Let’s begin with “a Place of Refuge.” How many of you here today have found PCC to be such a place, either when you first arrived or through some personal crisis or transition? There is no need for a show of hands, but is there anyone here who would like to share briefly about that experience and what it meant to you? [Two people shared personal testimonies, one about first visiting the church, the other about a time of family crisis].

There are a lot of people that feel a need to flee from the Church, from its institutional largess, exclusive practices and policies, legalistic mores, distorted theologies, and even mean-spirited individuals.
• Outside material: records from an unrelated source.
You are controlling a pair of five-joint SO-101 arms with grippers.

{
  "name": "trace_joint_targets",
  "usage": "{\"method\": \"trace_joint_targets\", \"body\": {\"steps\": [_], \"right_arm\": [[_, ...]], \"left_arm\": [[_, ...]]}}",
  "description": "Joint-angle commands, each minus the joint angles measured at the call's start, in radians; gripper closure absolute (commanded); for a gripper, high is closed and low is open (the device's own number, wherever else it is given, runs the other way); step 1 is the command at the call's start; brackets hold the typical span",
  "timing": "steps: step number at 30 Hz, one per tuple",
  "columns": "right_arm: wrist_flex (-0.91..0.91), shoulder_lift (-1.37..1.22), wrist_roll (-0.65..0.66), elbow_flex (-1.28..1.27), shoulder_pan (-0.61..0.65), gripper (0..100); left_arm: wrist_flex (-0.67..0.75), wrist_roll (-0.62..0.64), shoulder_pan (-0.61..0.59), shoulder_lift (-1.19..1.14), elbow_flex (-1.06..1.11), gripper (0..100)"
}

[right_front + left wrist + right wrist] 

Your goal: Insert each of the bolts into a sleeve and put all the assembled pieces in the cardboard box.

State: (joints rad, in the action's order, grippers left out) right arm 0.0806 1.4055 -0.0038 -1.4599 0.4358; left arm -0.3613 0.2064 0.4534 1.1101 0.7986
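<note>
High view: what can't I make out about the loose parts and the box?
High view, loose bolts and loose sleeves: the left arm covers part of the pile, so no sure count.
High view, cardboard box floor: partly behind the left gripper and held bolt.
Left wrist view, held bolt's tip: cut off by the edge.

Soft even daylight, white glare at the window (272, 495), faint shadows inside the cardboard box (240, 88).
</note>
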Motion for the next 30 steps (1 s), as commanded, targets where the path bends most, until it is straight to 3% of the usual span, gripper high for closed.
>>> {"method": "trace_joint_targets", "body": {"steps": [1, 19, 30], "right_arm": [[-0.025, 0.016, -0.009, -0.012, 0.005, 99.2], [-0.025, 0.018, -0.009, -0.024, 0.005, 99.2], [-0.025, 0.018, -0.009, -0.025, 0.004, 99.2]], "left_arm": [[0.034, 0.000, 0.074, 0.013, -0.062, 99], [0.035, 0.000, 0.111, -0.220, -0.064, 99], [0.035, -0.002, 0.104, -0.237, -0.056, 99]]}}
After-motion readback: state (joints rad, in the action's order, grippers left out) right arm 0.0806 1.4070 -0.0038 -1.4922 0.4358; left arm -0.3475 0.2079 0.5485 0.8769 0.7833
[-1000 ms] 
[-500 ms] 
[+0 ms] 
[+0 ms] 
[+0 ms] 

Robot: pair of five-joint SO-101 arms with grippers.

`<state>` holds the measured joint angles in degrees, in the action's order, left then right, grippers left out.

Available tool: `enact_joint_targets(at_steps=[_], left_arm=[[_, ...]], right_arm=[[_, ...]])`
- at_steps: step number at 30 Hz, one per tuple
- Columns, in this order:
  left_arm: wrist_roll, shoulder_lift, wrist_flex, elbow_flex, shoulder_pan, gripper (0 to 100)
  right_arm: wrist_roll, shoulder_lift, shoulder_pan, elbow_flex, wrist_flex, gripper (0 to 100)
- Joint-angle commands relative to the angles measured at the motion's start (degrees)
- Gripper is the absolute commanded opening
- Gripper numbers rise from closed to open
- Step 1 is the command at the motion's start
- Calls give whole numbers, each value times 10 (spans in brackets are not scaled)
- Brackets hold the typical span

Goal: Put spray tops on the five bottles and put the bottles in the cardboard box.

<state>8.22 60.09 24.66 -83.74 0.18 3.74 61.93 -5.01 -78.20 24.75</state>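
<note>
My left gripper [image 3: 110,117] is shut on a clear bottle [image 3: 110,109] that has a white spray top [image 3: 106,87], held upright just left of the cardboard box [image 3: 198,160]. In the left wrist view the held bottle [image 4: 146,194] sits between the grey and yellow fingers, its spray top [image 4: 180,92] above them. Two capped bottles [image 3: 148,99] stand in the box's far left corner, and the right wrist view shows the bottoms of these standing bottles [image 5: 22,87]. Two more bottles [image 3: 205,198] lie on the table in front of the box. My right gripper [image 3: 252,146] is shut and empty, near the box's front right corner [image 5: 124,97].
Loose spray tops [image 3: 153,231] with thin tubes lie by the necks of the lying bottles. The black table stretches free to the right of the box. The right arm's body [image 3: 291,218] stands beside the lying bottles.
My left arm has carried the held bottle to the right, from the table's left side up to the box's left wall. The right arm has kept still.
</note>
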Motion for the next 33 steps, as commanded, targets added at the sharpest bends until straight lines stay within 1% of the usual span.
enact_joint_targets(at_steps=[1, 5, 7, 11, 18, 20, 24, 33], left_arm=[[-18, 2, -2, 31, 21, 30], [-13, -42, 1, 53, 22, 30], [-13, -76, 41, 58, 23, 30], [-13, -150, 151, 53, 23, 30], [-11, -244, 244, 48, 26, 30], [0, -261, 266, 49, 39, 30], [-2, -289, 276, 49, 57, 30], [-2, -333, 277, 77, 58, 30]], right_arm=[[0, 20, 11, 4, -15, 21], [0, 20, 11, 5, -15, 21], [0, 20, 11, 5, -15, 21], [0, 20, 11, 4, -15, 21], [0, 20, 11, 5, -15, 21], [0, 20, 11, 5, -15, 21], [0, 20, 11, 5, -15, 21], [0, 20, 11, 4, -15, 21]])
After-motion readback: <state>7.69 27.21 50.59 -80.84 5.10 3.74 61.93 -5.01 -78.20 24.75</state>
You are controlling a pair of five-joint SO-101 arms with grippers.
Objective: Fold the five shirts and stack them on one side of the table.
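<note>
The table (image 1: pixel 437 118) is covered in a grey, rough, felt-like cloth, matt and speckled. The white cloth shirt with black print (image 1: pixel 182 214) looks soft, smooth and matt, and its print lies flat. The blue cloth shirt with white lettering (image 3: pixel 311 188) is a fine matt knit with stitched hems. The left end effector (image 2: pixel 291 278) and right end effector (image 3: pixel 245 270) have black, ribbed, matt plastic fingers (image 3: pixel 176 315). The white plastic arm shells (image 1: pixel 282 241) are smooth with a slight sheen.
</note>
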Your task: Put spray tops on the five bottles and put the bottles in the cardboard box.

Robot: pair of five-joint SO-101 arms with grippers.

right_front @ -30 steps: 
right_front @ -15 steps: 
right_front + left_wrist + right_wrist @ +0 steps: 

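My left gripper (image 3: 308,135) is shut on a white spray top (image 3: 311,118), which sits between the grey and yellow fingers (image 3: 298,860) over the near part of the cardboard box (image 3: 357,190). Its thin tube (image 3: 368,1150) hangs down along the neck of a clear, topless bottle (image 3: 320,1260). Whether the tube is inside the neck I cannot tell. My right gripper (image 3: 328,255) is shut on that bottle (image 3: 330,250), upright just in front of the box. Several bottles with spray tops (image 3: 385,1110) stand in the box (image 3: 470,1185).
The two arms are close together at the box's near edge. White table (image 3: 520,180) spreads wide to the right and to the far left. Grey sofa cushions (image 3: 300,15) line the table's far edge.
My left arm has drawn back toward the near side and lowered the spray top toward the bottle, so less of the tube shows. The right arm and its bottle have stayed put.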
But what about fleeing to the church, discovering in its midst a community of love, hope, and trust–a People who laugh together and cry together, who seek to practice compassion and justice in the wider world? We never know who might be looking for refuge, or when. We do not know when we ourselves might need it, until something happens. To foster a Place of Refuge speaks to those beyond the congregation about who we try to be for one another, who Jesus is among us, and who we seek to become in the world.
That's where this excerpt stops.